What to do
Retype the data below verbatim; pictures do not belong in the copy.

Data below
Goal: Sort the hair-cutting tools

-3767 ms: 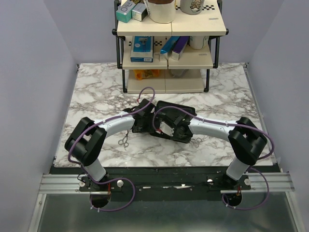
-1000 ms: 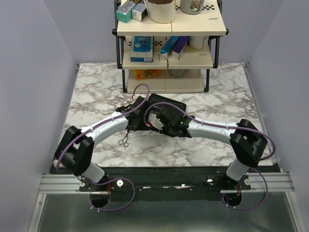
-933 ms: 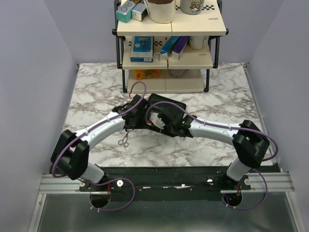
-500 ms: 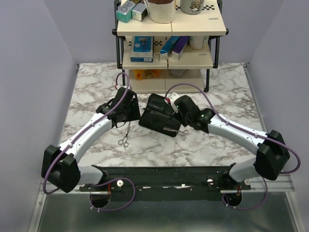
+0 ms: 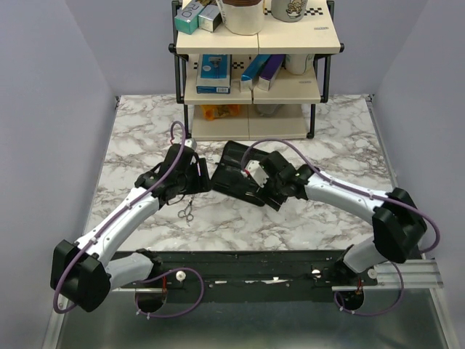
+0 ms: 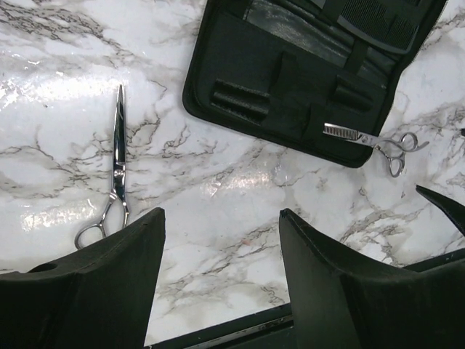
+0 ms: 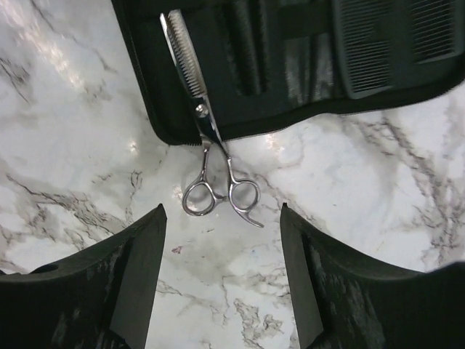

Answer
Goal: Sort the hair-cutting tools

-3767 ms: 
-1000 ms: 
-933 ms: 
-500 ms: 
+0 ms: 
+0 ms: 
+0 ms: 

No part of the exercise is left unanswered.